Financial Stability BoardOpens in new window

The Financial Stability Board (FSB) is an international organization that monitors the global financial system and makes appropriate recommendations. Its goal is to strengthen financial systems and enhancing stability of international financial markets.

The FSB promotes international financial stability through the coordination between national financial authorities and international standard-setting bodies, in order to develop robust regulatory, supervisory and other financial sector policies. It also fosters a level playing field by promoting consistent implementation of these policies in all sectors and jurisdictions.

The structure of the FSB includes the Plenary as the only decision-making body, a Steering Committee that executes the decisions made in the Plenary, and four Standing Committees with different albeit complementary responsibilities:

  • The Standing Committee on Assessment of Vulnerabilities (SCAV), which is the primary mechanism to identify and assess risks in the financial system.
  • The Standing Committee on Supervisory and Regulatory Cooperation (SRC), which is responsible of carrying additional supervisory assessments or formulating a regulatory or supervisory policy response to a material vulnerability identified by the SCAV.
  • The Standing Committee on Standards Implementation (SCSI), which is responsible for monitoring the implementation of international standards and policy initiatives agreed by the FSB.
  • The Standing Committee on Budget and Resources (SCBR), which is in charge of informing the Plenary of the resource needs and independent resource sourcing options, as well as the annual budget.

The decisions of the FSB are not legally binding but its members are committed to keep financial stability and implement the international financial standards, and they agree to undergo periodic reviews.

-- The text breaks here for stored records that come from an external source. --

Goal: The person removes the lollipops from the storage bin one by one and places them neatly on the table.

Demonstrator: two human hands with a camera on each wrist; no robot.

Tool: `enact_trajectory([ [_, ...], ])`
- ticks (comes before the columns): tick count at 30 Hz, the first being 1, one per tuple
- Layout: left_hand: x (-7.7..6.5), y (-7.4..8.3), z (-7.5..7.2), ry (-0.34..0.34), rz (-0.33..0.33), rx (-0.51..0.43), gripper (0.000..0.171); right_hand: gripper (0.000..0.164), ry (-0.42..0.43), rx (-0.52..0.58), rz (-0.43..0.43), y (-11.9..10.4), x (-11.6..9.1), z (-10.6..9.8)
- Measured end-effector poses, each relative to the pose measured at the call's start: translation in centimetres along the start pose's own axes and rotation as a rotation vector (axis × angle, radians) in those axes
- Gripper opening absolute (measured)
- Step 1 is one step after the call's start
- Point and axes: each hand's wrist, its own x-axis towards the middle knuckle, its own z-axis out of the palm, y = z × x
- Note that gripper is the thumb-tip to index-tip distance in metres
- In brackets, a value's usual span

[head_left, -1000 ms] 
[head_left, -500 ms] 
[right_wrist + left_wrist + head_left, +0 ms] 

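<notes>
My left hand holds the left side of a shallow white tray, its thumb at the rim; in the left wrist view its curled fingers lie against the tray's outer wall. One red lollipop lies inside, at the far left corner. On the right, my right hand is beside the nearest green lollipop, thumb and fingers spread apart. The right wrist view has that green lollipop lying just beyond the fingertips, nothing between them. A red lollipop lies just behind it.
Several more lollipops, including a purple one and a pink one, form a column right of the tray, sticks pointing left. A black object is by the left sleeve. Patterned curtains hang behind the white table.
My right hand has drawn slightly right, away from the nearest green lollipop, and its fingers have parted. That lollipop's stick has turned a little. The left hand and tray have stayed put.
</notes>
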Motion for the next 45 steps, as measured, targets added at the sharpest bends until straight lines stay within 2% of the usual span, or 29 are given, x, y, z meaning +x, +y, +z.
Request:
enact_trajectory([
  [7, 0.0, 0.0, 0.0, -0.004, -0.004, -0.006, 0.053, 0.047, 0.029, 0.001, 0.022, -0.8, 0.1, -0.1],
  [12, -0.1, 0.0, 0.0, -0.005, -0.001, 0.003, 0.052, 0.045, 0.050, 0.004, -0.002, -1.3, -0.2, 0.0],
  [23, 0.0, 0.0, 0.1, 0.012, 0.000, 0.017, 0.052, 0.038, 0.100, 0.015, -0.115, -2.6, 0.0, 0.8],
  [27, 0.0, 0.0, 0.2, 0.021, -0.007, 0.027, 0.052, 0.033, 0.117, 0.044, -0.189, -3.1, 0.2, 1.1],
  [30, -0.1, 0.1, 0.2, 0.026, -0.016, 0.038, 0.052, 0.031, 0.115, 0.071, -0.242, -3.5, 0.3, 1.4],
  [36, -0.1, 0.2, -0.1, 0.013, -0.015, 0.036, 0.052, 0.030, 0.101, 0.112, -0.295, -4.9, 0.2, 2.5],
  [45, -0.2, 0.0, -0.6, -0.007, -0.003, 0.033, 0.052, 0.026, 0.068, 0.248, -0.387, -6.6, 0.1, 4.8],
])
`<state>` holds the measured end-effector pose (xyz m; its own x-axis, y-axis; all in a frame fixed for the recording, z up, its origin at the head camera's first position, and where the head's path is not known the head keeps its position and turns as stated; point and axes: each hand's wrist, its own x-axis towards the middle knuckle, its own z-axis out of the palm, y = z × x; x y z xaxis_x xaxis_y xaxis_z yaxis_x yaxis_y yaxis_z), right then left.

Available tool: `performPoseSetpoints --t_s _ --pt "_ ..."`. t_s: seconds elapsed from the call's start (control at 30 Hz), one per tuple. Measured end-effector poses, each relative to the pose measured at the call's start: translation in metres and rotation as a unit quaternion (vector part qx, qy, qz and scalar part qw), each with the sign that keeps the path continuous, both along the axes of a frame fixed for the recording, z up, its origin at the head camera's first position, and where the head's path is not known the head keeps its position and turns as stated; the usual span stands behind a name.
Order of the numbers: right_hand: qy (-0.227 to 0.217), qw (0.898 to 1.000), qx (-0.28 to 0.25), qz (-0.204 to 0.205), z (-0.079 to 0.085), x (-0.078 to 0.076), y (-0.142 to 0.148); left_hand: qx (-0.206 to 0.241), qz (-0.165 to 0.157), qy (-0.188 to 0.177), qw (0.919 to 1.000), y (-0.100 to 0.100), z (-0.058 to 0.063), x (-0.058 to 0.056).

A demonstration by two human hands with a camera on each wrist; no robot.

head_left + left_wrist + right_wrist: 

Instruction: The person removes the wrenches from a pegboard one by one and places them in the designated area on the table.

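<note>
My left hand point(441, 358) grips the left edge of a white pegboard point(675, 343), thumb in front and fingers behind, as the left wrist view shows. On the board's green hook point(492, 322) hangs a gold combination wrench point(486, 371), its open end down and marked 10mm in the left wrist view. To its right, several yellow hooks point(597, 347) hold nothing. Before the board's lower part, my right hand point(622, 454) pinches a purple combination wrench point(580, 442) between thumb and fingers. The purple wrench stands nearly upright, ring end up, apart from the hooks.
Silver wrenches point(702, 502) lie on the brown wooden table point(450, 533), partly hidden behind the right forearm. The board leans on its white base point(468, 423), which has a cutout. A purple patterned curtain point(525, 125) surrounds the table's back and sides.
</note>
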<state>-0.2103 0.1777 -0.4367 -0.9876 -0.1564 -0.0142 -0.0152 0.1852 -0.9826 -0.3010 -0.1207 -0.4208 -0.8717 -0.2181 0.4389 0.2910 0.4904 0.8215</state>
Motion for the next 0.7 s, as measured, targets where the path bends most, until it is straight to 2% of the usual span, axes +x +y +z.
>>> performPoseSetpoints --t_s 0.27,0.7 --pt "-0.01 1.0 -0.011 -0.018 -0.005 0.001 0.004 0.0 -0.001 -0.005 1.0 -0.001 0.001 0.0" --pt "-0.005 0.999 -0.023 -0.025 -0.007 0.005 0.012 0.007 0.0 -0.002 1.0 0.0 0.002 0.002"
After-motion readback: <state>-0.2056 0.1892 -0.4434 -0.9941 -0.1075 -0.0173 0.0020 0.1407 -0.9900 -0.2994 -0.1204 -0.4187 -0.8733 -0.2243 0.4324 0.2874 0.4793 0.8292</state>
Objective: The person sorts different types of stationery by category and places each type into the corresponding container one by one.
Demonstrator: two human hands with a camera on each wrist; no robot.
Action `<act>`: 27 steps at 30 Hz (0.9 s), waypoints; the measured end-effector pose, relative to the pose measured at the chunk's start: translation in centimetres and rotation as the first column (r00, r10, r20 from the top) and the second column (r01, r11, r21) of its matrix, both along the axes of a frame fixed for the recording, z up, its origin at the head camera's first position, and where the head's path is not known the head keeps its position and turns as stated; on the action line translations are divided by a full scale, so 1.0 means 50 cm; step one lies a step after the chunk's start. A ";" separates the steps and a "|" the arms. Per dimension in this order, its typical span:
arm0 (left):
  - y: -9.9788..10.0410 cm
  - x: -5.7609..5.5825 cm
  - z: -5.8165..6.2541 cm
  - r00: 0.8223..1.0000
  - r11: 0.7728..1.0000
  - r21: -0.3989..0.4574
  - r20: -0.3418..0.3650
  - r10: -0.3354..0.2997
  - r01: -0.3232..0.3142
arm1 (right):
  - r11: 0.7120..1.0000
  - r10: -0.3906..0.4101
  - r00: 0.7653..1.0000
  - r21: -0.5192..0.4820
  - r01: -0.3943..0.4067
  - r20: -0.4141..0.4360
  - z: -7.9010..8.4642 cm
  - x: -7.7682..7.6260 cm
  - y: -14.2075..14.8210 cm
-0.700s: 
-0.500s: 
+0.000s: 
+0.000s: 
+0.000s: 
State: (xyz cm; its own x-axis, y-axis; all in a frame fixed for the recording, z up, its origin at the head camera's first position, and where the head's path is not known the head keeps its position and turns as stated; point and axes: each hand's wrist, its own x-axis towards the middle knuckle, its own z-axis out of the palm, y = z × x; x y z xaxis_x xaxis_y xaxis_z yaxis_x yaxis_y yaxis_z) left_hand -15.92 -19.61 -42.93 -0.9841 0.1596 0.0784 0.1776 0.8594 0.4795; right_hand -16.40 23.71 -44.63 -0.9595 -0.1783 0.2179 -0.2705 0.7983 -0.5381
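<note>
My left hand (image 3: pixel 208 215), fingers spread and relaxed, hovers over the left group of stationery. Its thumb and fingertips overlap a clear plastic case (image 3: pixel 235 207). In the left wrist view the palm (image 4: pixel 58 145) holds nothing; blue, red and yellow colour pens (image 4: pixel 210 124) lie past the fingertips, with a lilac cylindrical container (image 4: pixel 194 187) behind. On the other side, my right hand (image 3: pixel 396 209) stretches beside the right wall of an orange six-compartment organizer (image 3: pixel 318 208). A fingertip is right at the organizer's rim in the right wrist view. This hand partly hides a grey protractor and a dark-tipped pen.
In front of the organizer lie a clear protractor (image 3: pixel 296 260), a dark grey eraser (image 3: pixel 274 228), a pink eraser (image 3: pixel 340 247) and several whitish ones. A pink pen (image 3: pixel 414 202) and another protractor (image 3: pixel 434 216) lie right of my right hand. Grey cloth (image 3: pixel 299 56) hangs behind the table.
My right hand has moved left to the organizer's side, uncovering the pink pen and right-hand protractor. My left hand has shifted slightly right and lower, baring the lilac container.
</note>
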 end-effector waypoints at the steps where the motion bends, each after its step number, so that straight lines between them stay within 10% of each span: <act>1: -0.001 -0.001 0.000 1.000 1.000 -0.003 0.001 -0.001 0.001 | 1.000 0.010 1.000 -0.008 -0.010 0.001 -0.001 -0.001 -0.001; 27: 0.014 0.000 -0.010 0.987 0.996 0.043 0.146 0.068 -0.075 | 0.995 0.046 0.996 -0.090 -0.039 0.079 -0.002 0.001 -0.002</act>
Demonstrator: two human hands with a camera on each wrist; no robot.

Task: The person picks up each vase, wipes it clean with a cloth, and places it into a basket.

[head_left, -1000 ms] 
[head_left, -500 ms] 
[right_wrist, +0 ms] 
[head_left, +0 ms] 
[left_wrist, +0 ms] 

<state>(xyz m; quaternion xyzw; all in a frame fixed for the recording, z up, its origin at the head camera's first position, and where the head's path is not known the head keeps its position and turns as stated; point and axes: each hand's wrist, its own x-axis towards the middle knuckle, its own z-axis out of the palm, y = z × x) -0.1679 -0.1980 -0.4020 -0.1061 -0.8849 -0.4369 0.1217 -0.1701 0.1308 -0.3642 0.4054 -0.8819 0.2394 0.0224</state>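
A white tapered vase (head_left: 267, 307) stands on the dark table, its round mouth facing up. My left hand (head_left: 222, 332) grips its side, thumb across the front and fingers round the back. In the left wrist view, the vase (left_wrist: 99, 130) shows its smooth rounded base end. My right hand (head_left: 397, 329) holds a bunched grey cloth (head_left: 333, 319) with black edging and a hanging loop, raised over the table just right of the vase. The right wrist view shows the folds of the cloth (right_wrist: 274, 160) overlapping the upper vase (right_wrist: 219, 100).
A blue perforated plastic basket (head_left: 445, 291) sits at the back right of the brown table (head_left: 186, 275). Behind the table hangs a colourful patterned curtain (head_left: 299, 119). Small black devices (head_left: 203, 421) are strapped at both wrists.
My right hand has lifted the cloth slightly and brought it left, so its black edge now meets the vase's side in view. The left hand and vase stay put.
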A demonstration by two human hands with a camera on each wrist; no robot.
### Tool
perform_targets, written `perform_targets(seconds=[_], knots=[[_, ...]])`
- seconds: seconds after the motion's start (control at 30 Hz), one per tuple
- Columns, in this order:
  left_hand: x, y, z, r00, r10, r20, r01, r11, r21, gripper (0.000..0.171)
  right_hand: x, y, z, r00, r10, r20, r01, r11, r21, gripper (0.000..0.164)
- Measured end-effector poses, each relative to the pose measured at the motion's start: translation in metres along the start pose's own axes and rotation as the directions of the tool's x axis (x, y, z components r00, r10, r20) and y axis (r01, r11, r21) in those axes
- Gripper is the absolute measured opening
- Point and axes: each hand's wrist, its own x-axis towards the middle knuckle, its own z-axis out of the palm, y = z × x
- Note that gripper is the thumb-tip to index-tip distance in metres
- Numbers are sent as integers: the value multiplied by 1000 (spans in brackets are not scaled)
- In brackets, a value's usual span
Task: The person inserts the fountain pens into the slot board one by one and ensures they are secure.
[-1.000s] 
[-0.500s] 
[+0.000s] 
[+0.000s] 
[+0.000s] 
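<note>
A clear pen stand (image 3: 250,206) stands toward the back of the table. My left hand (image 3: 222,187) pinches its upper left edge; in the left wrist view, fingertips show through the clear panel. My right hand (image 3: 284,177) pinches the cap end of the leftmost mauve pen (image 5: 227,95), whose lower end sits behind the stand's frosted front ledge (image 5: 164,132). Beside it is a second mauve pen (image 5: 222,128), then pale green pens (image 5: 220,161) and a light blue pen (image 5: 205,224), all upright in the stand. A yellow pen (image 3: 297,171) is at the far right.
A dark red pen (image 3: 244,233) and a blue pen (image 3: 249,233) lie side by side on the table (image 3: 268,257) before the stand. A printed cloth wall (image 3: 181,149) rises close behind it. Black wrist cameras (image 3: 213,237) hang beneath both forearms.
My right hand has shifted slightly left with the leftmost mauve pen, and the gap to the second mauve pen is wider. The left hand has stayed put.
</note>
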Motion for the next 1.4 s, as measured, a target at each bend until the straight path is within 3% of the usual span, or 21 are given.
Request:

The governor of the Banco de España is a member of the Steering Committee of the Financial Stability Board. The Banco de España is also represented in the Resolution Steering Group (ReSG) which leads works on aspects related to the resolution of credit institutions, insurance companies and investment service companies. In addition, it is a part of the different working groups established under the FSB’s responsibility, such as the Cross-Border Crisis Management Group.